Türklüğün varoluşuyla birlikte nice kahramanın yaktığı istiklal meşalesi 3 Mayıs 1944’ün sisli ortamında daha da güçlenmiş, çok şükür Milliyetçi Hareket Partisi’nin doğum ve doğruluş müjdesi olmuştur.
1940’lı yılların milliyetçi kahramanları, sonraki yıllarda onların izinden adım adım yürüyecek dava insanları gibi, servet ve şöhret peşinde koşmak yerine; vatan ve millet sevdasıyla bayraklaşmayı tercih etmişlerdir.
Merhum Hüseyin Nihal Atsız’ın ifadesiyle söylersek, 3 Mayıs 1944 Türkçülerin ızdırabı ile yoğrulmuş bir dönüm günüdür.
Türk milliyetçiliğinin varlığı ve vakarı, Türk milletinin ortaya çıkışıyla tarih sahnesindeki yerini almıştır. Bu kapsamda diyebiliriz ki, milliyetçiliğin 19’uncu yüzyılın ürünü olduğunu iddia ve ifade eden uyduruk batı tezlerinin bizim nazarımızda itibar ve inandırıcılığı katiyen yoktur.
Türk milliyetçiliği geleceğin büyük Türkiye’sinin, yüksek Türk ülküsünün mimarı ve yazarıdır.

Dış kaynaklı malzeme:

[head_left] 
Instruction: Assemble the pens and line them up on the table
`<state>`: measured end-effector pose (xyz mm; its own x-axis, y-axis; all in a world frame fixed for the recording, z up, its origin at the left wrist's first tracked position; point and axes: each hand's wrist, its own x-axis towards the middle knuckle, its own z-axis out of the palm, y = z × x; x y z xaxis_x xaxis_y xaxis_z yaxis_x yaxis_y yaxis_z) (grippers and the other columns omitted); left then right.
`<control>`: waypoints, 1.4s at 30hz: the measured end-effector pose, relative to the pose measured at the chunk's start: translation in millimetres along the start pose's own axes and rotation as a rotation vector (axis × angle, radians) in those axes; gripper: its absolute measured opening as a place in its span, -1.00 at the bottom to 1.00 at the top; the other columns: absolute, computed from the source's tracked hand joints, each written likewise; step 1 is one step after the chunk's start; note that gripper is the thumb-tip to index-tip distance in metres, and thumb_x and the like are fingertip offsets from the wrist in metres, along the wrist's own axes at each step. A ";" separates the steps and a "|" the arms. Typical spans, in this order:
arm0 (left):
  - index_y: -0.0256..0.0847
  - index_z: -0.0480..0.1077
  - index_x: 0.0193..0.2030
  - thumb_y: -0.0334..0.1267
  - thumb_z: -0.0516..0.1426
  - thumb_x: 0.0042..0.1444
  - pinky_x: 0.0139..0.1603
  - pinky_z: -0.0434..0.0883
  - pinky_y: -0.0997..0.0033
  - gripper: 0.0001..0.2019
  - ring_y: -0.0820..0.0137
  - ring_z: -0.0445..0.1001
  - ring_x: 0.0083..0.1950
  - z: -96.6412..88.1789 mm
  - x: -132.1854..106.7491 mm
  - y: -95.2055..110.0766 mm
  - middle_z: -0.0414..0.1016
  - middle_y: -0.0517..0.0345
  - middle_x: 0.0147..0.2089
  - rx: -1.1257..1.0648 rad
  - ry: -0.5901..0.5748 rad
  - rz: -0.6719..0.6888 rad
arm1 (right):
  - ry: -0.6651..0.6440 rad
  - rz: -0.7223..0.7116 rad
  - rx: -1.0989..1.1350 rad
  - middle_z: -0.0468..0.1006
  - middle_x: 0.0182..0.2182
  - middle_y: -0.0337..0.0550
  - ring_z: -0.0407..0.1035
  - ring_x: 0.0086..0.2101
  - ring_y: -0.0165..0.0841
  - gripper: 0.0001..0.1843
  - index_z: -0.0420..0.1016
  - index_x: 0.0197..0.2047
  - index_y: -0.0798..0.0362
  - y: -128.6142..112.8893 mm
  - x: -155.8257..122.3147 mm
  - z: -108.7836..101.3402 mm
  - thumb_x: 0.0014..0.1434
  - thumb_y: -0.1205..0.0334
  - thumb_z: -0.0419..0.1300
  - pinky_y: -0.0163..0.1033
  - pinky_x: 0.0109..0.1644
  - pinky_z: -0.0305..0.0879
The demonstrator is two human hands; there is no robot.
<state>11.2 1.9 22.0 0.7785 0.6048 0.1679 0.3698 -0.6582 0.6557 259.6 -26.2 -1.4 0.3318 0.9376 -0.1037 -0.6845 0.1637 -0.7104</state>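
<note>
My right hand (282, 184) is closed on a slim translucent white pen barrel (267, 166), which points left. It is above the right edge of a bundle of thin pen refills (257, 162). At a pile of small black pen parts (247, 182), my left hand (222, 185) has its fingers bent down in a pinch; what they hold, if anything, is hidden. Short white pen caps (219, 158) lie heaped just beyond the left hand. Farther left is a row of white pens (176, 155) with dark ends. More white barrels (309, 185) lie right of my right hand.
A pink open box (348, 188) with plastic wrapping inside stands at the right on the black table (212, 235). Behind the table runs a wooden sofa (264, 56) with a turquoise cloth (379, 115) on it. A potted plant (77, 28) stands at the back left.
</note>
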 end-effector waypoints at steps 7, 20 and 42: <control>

Milliyetçilik var olduğu sürece işgal hevesçileri, ihanet taşeronları, PKK, FETÖ ve dahi her türlü terör ve teröriste yandaşlık yapan, teröriste refakatçilikle övünenler günü geldiğinde tarih sahnesinden silinip gideceklerdir.
3 Mayıs 1944 olayları vesilesiyle tutuklanan 24 dava insanımız sırf düşüncelerinden, sadece Türklük ve Türkçülük ülkülerinden dolayı nice iftira ve isnatlara maruz kalsalar da, hepsi şimdilerde minnetle, hürmetle, hayranlıkla anılmaktadır. Ve de her zaman saygıyla yâd edilecek, Türkçü/Turancı milliyetçi gönüllerde onurla yaşayıp yaşatılacaktır.
3 Mayıs Milliyetçiler Günümüzü kutlarken, bu vesile ile 1944’ün muhterem isimlerini, Türk milliyetçiliğinin simgeleşmiş yüzlerini, Cennet Mekan Başbuğumuz Alparslan Türkeş Bey ve aziz şehitlerimizi rahmetle, minnetle yad ediyorum.